Last week, the Bush Administration released declassified extracts from a new National Intelligence Estimate about Iran's nuclear program. The passages landed in Washington like a religious scroll; they radiated revelation. The N.I.E. drew upon new intelligence, collected last summer, to report with "high confidence" two facts that were previously unknown, or at least heavily disputed: that Iran's Islamic revolutionary government had commissioned a secret, military-run atomic-weapons program, in addition to its open nuclear-power program, and that, in 2003, Iran halted this secret program, "primarily in response to international pressure."

This assessment may yet prove to be no more accurate than past American intelligence evaluations of Iran (the Shah's rule is stable; the Iranian Revolution has reliable moderates; if the United States invades Iraq, Iran will react passively). But, taken at face value, the findings expose some of the bluff, humbug, and extremism that have often dominated nuclear diplomacy between the Bush Administration and Tehran.

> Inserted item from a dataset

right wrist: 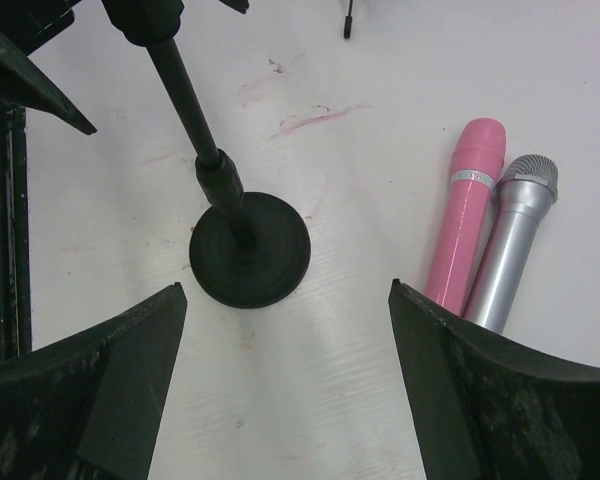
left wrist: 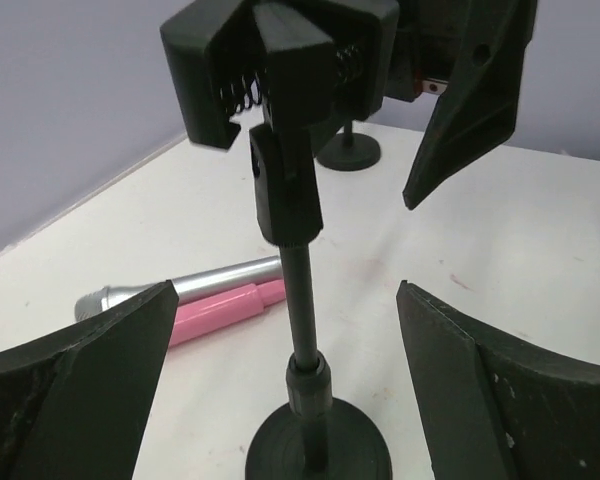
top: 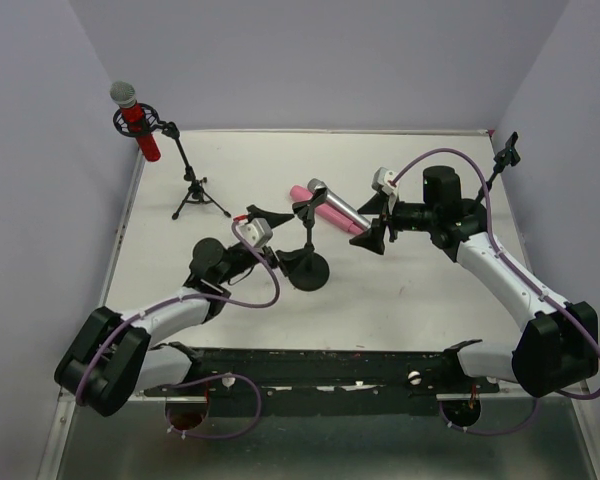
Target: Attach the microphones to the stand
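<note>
Pink plastic stick microphone and silver-grey mesh-headed microphone lie touching, side by side on the white table, near the black round-base stand. Both look light, rigid, smooth and ready to roll, so grip mid-barrel, not the head. Right gripper hangs beside them, jaws wide apart, empty. Left gripper is just as wide, flanking the stand's pole without touching.

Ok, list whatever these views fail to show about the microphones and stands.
1. Right wrist view: tail ends of the pink microphone and silver microphone, hidden behind the jaws in the foreground.
2. Right wrist view: clip of the round-base stand, cropped by the top edge.
3. Top view: base of the far-right stand, hidden behind the right arm.
4. Left wrist view: the silver microphone's head, partly behind the jaws.
</note>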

Iran's ruling clerics are revealed in the estimate as nervous types. As the mullahs watched the United States recklessly invade Iraq, in 2003, to destroy weapons of mass destruction that no longer existed, they harbored the guilty secret that their atomic-bomb program did exist, and might yet be discovered. So they apparently put their bomb work to rest. To a considerable extent, the "international pressure" referred to in the estimate must have been neurotic and self-inflicted: if the mullahs confessed their secret program, they might be goners, but if they did not confess and got caught, they might also be goners. Iran's government seems to have coped with this conundrum in the manner of deceivers throughout history and literature: it blustered, obfuscated, hinted, delayed, negotiated for some way out, but ultimately found itself imprisoned by its own deceit. More pragmatically, it launched a clandestine campaign against the American forces occupying Iraq, to forestall a possible American invasion.

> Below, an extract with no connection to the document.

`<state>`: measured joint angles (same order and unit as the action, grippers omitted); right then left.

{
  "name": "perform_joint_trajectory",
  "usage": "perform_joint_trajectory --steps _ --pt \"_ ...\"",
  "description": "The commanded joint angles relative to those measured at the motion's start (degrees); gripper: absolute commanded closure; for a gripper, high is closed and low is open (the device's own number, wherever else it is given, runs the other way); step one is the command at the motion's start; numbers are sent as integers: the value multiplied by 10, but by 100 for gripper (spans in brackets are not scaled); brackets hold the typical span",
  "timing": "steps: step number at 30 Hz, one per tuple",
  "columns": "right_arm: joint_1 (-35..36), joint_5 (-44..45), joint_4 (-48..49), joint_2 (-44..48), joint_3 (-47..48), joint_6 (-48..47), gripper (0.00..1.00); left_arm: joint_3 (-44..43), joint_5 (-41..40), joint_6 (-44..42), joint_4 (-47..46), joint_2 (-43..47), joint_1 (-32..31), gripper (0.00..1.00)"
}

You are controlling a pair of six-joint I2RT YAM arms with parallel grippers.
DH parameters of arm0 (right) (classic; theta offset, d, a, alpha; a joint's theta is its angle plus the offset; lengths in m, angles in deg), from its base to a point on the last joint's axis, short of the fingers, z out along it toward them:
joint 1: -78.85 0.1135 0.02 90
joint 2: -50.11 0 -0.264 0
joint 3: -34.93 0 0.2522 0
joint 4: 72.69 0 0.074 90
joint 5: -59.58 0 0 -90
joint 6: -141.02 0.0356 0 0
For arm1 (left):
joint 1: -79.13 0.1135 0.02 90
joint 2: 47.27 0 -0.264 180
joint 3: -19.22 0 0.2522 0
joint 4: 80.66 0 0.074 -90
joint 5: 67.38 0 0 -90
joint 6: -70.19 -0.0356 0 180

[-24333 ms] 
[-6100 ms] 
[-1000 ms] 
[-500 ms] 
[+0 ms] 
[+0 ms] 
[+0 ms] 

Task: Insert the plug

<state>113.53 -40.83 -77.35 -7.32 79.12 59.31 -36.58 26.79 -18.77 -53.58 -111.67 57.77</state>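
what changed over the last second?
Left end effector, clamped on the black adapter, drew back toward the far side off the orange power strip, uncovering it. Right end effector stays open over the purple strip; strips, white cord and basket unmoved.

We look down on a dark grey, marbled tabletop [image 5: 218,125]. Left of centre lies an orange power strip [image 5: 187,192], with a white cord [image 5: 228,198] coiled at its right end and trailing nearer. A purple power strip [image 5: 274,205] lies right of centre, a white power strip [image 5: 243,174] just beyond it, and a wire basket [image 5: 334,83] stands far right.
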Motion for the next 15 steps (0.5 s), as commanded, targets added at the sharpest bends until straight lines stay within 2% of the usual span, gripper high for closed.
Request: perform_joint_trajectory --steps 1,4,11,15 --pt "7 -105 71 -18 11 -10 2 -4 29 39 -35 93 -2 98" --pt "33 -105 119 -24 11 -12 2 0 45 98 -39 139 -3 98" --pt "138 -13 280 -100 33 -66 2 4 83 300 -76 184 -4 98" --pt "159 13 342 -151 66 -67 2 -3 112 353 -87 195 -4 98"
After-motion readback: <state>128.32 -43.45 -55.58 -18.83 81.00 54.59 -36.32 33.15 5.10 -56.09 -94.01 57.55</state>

The estimate's findings provide equally bracing clarity about the Bush Administration: they show that the Cheney regency persists, and that the Vice-President and his neoconservative proteges in the Administration have continued to exaggerate and misuse intelligence to advance preconceived policies--in this case, a policy of militant confrontation with Iran, salted by public misstatements of what was known or knowable about the Iranian nuclear threat. A year ago, in these pages, Seymour Hersh reported that the C.I.A. had acquired intelligence that Iran's nuclear program was considerably less advanced than the White House advertised, but that this reporting had been dismissed by Cheney and his aides, who wanted only intelligence that would allow them "to accomplish the mission," as a senior intelligence official told Hersh. The official's choice of words resonates still.

During a news conference last week, President Bush said that he didn't learn the new facts about Iran's bomb program until late November, several months after the discoveries were made. Dana Perino, the White House press secretary, later corrected this assertion, saying that Bush had been told the gist of the new information last summer, but not the details. This puzzling chronology may be explained by the President's lassitude, or by his desire to deflect attention from how much he knew and when, or by the reluctance of his spy services to deliver unwelcome intelligence, however provisional, to the Cheney-prowled White House.

The new intelligence offers an implied but compelling case for sustained diplomatic engagement with Iran, because it reveals that country's ...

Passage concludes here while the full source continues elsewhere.